Abschnitt VI: Weitere Angaben

VI.3)Zusätzliche Angaben:

Genaue Angaben zu den Fristen für die Einlegung von Rechtsbehelfen sind im Gesetz gegen Wettbewerbsbeschränkungen (GWB) geregelt.

- § 160 Abs.1 GWB: Ein Vergabenachprüfungsverfahren wird nur auf Antrag bei der Vergabekammer eingeleitet.
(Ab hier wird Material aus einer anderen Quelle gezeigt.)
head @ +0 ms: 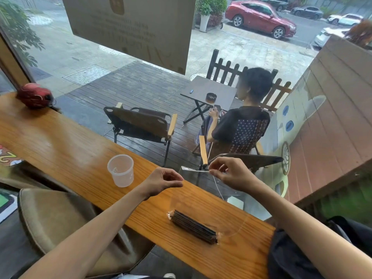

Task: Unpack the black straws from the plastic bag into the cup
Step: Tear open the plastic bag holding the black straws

- § 160 Abs. 3 GWB: Der Antrag ist unzulässig, soweit:

1. der Antragsteller den gerügten Verstoß gegen Vergabevorschriften im Vergabeverfahren erkannt und gegenüber dem Auftraggeber nicht unverzüglich gerügt hat,

2. Verstöße gegen Vergabevorschriften, die aufgrund der Bekanntmachung erkennbar sind, nicht spätestens bis Ablauf der in der Bekanntmachung benannten Frist zur Angebotsabgabe oder zur Bewerbung gegenüber dem Auftraggeber gerügt werden,

3. Verstöße gegen Vergabevorschriften, die erst in den Vergabeunterlagen erkennbar sind, nicht spätestens bis zum Ablauf der in der Bekanntmachung benannten Frist zur Angebotsabgabe oder zur Bewerbung gegenüber dem Auftraggeber gerügt werden,

4. mehr als 15 Kalendertage nach Eingang der Mitteilung des Auftraggebers, einer Rüge nicht abhelfen zu wollen, vergangen sind.

Der Teilnahmeantrag besteht aus dem Bewerberbogen und den darin geforderten Nachweisen.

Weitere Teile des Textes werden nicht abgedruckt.